▶ **WORK TASK**
Copy all the lines of the data that include the word "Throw".
━━ DATASET EXTRACT ━━
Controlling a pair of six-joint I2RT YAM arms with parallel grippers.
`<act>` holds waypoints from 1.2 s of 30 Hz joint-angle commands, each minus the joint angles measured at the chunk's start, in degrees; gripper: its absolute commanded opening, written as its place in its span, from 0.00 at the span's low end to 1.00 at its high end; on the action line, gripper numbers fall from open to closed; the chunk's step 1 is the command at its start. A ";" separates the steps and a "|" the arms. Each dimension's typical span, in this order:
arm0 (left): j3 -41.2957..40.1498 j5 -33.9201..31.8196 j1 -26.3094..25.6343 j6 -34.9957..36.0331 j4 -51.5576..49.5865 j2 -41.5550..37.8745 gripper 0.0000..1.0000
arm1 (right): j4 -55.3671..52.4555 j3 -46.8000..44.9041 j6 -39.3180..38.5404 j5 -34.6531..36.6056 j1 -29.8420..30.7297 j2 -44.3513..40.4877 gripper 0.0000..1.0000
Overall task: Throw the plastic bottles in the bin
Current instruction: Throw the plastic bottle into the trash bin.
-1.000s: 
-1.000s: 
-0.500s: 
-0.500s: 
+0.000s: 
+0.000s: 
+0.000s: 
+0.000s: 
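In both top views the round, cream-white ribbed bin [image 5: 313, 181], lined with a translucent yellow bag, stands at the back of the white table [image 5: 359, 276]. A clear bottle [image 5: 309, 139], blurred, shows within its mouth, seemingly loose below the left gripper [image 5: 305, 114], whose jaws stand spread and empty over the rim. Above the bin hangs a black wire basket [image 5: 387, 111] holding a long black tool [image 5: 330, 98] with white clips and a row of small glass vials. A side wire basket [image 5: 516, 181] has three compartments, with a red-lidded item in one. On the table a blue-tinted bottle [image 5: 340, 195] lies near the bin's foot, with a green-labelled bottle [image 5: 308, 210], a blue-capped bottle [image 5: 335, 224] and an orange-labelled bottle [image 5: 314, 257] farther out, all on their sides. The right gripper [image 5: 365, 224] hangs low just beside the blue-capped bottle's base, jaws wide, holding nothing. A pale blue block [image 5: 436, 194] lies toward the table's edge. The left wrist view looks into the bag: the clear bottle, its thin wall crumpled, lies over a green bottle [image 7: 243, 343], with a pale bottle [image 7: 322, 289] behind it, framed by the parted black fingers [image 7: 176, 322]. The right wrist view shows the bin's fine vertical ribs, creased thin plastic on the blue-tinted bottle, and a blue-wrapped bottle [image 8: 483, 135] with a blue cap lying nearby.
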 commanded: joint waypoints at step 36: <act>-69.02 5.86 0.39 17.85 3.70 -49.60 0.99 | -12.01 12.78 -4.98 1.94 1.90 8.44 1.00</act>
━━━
▶ **WRITTEN RESPONSE**
Overall task: Throw the plastic bottles in the bin
Current instruction: Throw the plastic bottle into the trash bin.

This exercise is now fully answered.